Pinch a rat's tail and it will overeat.
Stress a human and what do you think happens?
That's one part of the story of obesity or, rather, of being overweight -- the experts are in the process of redefining the terms. But it is only one part.
Doctors have been defining and redefining and examining and experimenting and hypothesizing about fatness for years.
They've produced dozens of theories, some accepted, some still controversial, that attribute obesity to genetics, to metabolic disorders, to brain disorders, to hormonal disorders, to thermogenesis (energy burning) disorders, to having too few brown fat cells, to having too many other fat cells, to having fat cells that are too fat.
Other theories suggest that obesity is mostly or all psychological -- you eat too much because you hated your mother or because your boss yelled at you or because you're sexually inhibited. Or that it is mostly or all attributable to bad eating habits. Or piggishness. Or probably the most popular and least rational explanation: weak will. That last includes "letting yourself go," "no self discipline" and "slatternliness."
Despite all the professional attention, obesity is becoming a bigger problem, and overweight people keep dropping in the public's estimation and, sadly, in their own.
A few years ago, for example, some 6-year-olds were shown silhouettes of obese children and described them in terms including "lazy," "dirty," "stupid," "ugly," "cheater" and "liar."

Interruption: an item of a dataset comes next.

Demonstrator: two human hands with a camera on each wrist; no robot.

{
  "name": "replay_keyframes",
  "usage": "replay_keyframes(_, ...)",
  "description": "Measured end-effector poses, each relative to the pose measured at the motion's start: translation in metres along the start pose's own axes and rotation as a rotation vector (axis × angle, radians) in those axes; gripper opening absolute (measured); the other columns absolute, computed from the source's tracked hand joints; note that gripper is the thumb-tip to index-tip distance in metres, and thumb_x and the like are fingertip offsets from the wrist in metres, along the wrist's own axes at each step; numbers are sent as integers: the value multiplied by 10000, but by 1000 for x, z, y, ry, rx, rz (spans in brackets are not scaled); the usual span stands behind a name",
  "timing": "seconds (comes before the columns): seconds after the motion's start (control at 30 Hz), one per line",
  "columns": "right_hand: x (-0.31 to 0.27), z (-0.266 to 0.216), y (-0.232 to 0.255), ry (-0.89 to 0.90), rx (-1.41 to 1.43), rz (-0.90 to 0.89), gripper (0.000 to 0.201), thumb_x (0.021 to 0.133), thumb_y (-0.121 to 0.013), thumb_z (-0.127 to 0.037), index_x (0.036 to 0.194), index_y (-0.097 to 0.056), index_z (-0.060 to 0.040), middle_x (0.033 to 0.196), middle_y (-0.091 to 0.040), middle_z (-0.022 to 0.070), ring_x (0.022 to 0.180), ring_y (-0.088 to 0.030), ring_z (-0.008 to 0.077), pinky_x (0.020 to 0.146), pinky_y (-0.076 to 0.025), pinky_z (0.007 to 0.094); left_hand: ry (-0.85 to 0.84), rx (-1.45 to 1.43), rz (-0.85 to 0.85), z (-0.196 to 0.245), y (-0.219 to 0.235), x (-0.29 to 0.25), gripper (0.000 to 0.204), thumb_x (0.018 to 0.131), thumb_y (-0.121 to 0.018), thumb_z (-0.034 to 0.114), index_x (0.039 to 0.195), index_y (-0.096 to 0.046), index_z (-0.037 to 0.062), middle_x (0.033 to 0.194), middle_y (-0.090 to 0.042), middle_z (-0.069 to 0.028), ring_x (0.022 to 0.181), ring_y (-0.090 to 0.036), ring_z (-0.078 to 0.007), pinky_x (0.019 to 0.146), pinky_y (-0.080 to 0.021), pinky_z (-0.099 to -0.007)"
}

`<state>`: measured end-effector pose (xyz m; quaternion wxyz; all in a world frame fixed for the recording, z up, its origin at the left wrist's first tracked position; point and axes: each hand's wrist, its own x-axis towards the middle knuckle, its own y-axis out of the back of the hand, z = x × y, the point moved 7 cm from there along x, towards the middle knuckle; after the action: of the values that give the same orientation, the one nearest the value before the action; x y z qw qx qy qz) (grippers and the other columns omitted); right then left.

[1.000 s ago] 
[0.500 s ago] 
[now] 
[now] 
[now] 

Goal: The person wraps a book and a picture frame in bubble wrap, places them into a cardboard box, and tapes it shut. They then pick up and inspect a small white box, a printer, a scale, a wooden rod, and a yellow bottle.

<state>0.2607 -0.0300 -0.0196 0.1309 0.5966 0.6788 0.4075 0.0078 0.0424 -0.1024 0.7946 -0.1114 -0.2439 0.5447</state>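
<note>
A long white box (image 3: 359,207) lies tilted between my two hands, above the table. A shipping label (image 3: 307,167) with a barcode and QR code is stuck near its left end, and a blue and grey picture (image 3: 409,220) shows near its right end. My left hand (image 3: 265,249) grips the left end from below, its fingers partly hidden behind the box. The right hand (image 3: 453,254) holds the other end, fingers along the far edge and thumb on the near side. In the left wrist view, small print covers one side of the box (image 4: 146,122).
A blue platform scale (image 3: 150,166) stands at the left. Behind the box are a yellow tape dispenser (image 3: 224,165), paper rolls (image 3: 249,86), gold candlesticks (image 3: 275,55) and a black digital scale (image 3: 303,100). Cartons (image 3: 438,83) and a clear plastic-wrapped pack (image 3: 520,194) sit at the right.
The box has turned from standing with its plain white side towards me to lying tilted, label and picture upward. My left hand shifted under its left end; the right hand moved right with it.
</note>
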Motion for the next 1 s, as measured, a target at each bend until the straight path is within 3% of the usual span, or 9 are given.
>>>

In a related study, both children and adults were shown silhouettes of a normal child, an obese child and children with handicaps such as missing hands and disfigured faces. Children and adults alike said they would be least likely to befriend the obese child. According to Dr. Albert J. Stunkard, psychiatry professor at Philadelphia's University of Pennsylvania and well-known authority on obesity, this negative reaction to the obese child was "not only uniform among blacks and whites and persons from rural and urban settings, but it is observed among the obese themselves."
The cultural signals are everywhere. Thin is in and fat is out out out. It's been that way since the end of the age of Rubens, but it seems to worsen each year.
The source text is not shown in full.